Starting with the line that holds "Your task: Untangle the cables" and stopping after the line that holds "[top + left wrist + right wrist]", repeat the lines below word for word, without the pictures.

(Extracted data entries)
────────────────
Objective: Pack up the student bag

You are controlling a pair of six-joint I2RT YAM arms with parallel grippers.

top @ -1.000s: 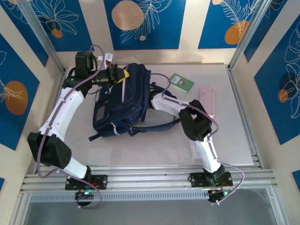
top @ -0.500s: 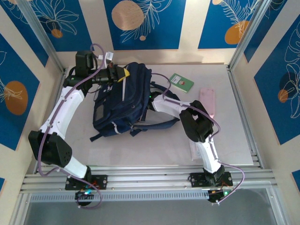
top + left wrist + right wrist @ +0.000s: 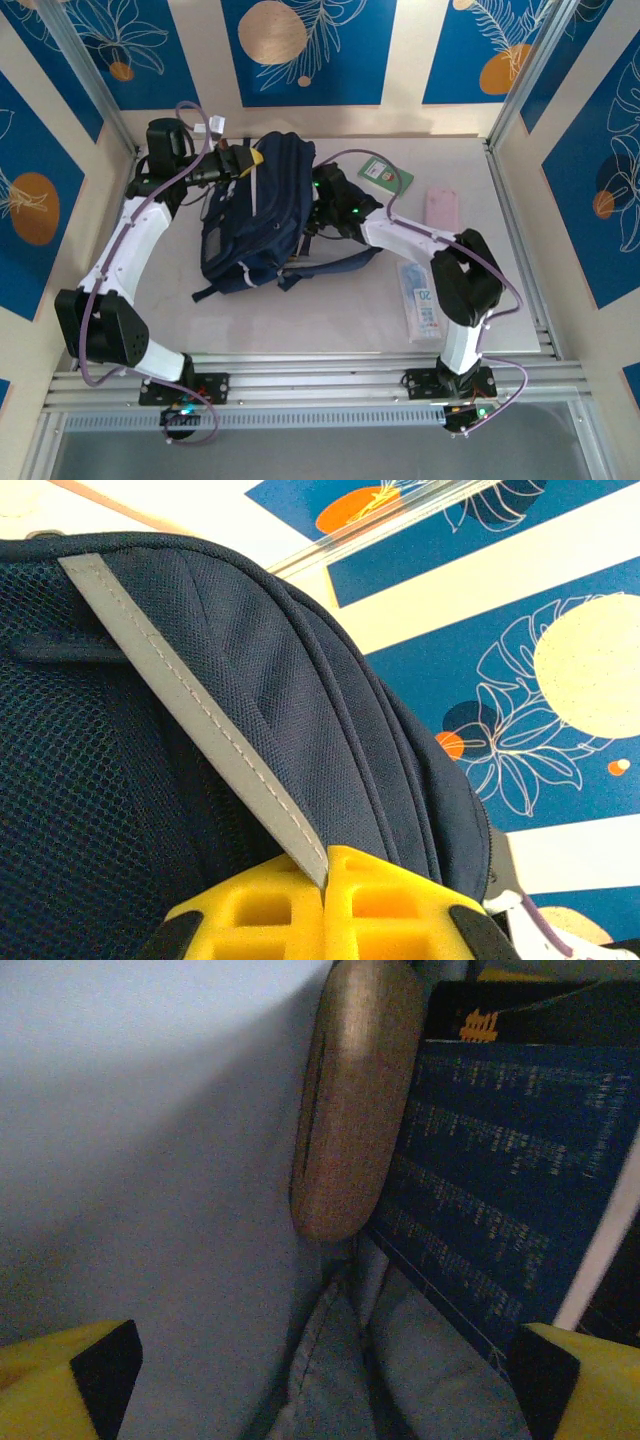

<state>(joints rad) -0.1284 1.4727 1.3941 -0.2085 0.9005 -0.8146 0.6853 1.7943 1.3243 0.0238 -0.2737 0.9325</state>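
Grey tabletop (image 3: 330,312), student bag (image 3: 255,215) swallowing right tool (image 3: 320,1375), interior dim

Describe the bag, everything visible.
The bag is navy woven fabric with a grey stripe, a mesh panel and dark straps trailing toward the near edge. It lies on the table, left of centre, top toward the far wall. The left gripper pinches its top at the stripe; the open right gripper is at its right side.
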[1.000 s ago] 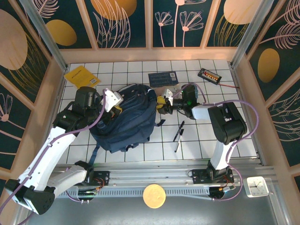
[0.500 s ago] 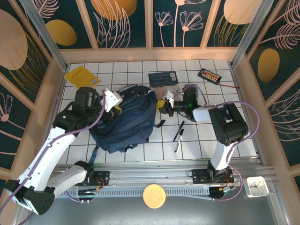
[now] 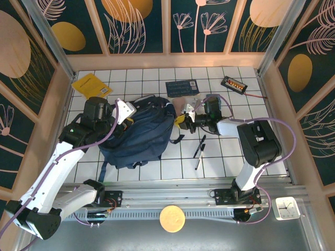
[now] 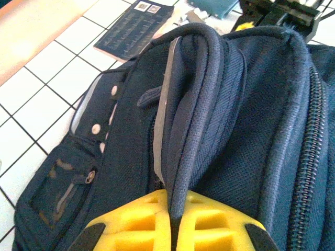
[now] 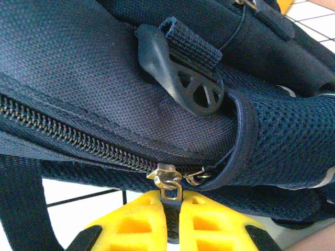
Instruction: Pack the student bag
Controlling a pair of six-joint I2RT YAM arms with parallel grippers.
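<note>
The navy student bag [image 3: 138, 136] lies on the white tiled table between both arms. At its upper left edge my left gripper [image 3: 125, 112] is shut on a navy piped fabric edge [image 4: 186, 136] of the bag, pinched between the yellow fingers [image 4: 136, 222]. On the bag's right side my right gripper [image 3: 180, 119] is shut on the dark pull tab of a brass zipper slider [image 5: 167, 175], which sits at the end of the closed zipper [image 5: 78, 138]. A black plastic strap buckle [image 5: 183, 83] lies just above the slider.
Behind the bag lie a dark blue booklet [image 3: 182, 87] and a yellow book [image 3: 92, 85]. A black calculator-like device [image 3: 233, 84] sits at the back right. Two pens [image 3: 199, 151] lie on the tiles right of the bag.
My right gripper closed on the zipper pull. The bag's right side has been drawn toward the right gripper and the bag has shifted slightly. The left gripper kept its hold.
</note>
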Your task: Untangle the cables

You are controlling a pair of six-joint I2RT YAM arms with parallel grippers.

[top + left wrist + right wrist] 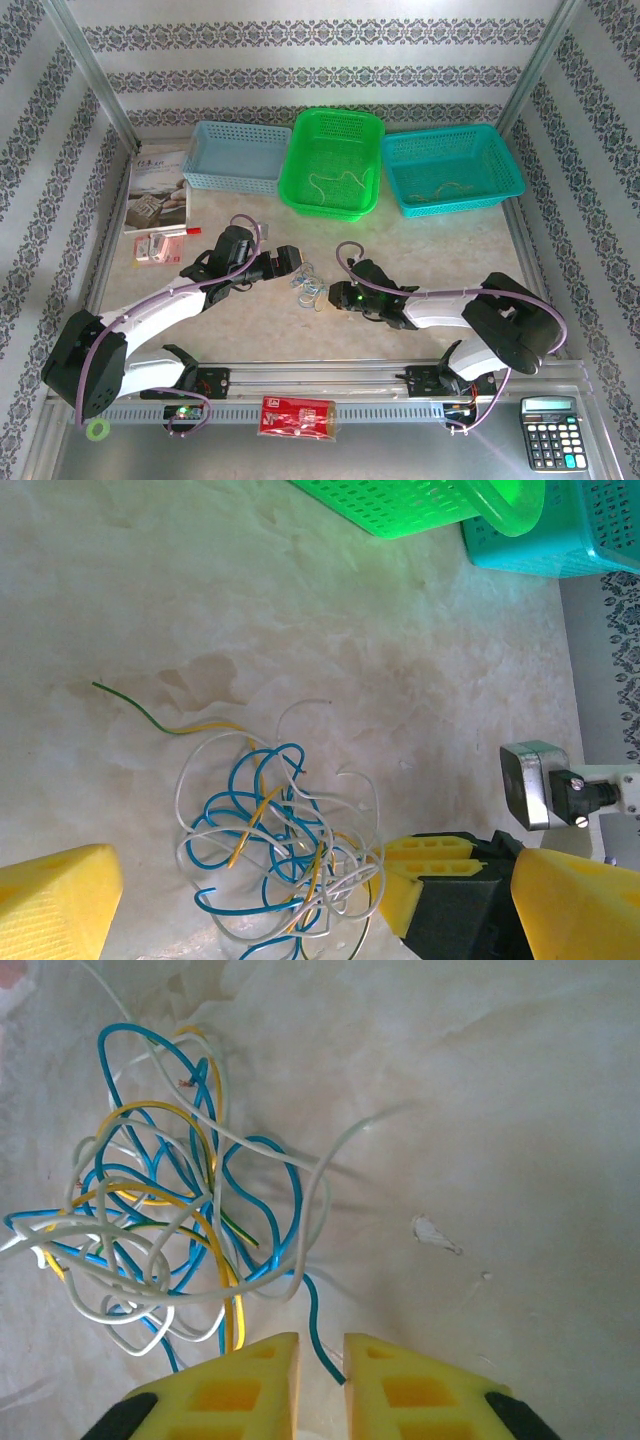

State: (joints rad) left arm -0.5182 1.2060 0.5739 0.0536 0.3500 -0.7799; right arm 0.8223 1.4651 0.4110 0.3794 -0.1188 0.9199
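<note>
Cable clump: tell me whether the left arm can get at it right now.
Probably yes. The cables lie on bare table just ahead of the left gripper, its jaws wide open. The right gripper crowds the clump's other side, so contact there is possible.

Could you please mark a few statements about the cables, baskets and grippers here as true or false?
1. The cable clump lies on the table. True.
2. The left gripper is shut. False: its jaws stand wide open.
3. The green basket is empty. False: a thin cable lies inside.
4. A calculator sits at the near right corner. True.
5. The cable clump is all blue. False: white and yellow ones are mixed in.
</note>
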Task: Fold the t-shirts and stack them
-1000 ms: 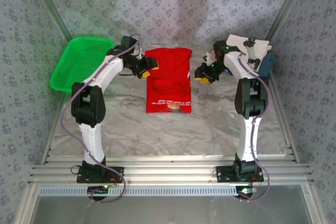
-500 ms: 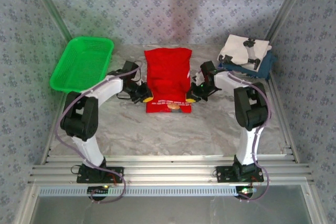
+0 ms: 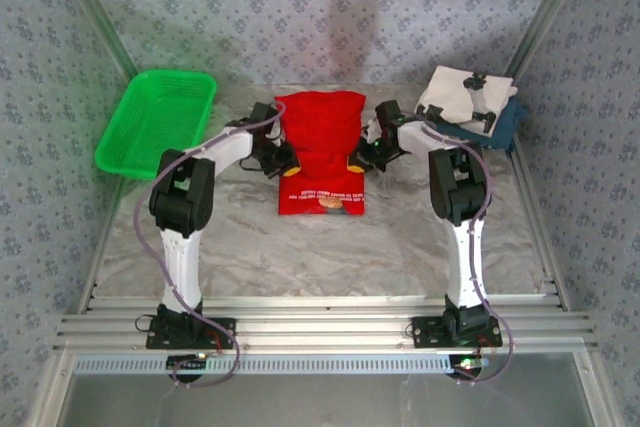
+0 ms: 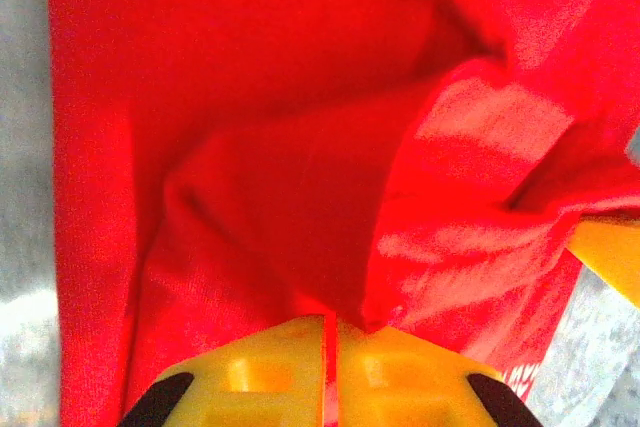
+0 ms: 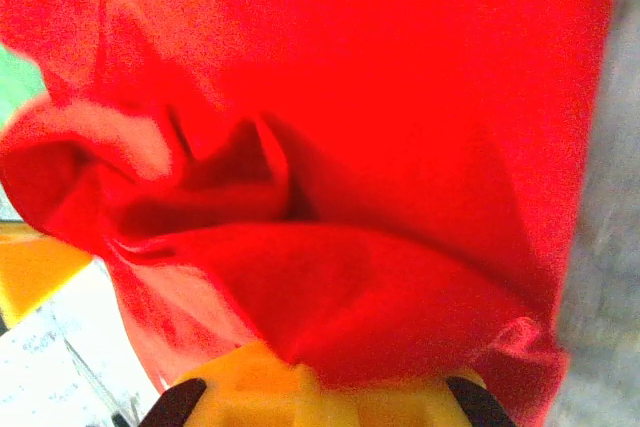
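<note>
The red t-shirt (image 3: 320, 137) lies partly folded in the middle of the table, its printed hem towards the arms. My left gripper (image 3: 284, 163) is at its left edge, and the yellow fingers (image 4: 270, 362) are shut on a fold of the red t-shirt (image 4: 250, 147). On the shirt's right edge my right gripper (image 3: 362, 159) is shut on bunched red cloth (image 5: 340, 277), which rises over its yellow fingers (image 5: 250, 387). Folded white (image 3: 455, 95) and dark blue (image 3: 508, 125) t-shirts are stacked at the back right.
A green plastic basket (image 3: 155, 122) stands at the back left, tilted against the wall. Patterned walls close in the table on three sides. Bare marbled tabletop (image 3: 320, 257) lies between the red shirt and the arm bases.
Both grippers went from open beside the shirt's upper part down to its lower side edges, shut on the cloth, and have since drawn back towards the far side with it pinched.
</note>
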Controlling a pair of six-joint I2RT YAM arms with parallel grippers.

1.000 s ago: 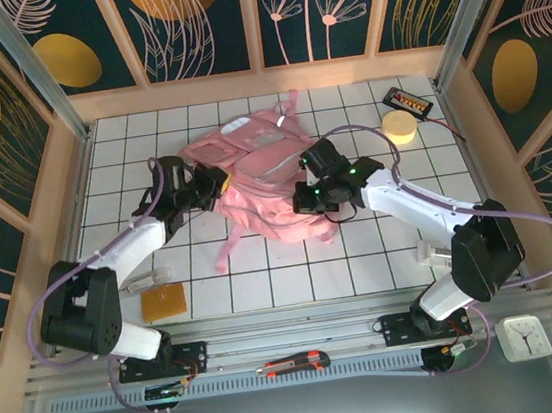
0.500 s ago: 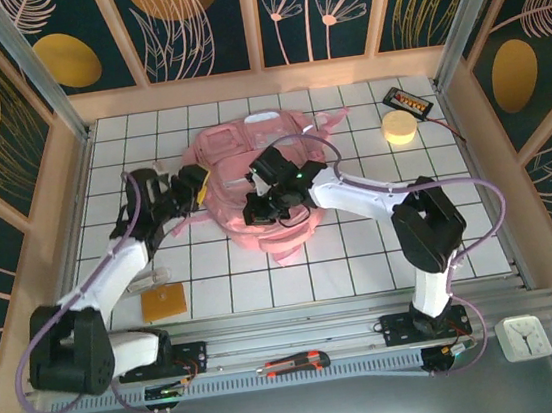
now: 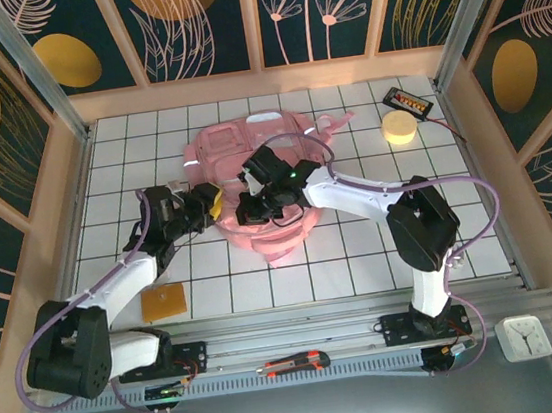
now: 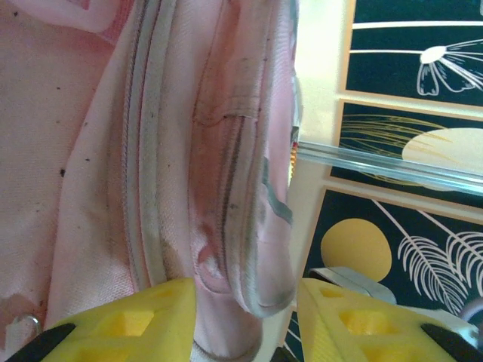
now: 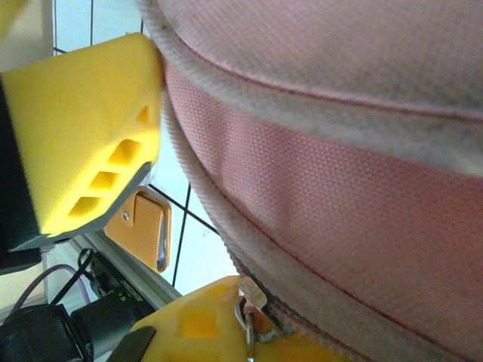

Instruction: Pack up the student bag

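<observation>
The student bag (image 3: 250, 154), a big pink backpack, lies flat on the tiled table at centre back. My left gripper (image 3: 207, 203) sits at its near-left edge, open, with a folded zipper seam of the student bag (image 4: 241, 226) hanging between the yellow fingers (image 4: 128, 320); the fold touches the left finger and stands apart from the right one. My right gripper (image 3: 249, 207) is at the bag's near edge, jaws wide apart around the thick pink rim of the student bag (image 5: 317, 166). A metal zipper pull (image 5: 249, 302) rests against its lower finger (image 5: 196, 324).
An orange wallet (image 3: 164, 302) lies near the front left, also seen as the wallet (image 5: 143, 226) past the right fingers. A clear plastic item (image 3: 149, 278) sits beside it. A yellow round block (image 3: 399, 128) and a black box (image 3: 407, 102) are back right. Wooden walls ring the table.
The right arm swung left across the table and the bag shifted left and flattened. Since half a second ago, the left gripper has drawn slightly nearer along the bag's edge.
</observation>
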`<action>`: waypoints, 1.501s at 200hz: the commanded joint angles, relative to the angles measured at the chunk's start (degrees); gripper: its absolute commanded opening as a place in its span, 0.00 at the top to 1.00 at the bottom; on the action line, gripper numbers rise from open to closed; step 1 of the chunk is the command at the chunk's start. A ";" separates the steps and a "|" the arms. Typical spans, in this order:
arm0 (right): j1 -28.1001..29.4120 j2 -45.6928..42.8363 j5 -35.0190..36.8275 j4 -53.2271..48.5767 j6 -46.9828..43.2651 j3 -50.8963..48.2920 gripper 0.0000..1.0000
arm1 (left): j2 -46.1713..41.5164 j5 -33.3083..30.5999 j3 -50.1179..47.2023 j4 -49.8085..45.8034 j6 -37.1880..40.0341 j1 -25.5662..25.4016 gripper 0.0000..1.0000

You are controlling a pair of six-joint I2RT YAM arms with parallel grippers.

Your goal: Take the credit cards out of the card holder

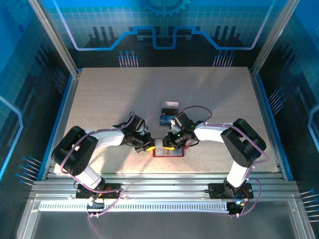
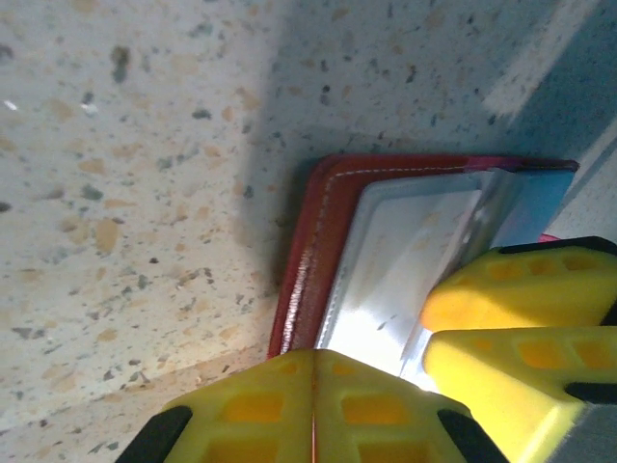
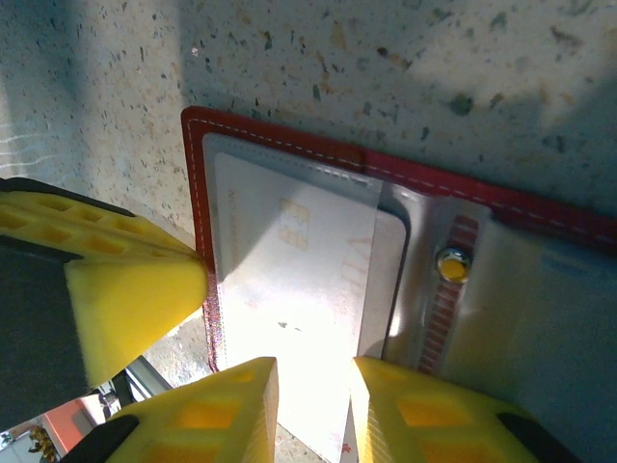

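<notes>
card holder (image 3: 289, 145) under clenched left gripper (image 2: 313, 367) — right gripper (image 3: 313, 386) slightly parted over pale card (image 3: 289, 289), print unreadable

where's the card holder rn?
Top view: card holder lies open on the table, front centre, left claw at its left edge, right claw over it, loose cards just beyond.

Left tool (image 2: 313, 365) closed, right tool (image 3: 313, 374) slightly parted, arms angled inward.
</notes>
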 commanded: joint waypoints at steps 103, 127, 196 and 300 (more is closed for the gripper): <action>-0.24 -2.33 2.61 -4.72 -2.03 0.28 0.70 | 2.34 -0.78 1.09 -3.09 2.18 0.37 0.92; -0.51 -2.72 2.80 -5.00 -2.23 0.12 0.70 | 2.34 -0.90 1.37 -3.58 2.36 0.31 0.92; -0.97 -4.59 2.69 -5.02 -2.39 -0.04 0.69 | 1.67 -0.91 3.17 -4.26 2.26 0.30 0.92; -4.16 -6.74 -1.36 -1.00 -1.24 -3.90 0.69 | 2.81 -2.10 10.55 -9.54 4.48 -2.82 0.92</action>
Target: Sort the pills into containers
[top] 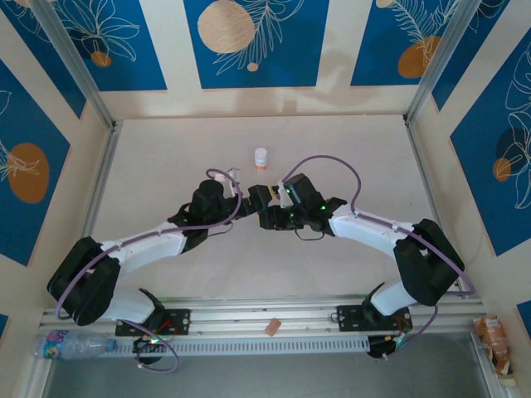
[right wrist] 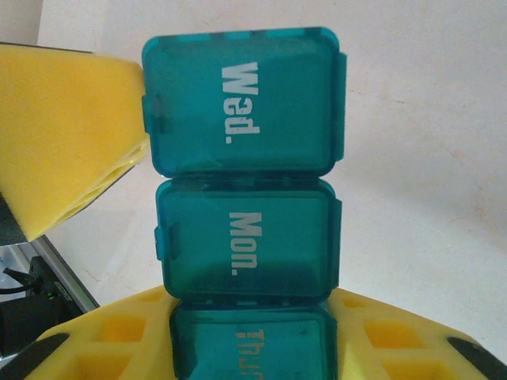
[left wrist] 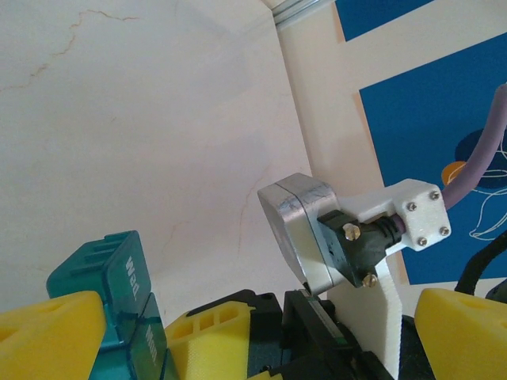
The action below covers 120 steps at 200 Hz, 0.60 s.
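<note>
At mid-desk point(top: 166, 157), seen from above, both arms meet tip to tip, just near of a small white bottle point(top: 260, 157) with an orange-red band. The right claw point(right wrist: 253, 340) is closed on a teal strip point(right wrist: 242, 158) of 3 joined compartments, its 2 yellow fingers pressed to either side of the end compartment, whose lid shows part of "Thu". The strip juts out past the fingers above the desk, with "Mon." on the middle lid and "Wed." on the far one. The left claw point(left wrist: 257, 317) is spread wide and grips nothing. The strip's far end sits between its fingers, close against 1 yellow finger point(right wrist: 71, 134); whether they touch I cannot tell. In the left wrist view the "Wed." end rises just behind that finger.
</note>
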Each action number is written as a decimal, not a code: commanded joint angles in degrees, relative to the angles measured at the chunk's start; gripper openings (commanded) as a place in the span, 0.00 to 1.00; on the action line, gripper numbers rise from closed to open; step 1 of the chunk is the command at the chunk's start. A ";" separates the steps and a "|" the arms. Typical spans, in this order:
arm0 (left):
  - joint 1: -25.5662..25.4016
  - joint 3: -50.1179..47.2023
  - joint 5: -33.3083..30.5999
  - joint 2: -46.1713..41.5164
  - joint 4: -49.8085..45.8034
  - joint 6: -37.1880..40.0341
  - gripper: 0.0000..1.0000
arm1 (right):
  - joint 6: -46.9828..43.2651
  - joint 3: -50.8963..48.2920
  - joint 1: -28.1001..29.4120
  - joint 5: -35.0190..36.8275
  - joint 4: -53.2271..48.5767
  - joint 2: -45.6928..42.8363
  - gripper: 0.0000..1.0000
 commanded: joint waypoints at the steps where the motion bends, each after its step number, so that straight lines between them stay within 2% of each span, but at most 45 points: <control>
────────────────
ANSWER TO THIS TASK -
Your task: Untangle the cables

You are controlling a pair of six-joint I2RT YAM arms with parallel grippers.

[top + left wrist + right wrist] 

This completes the answer.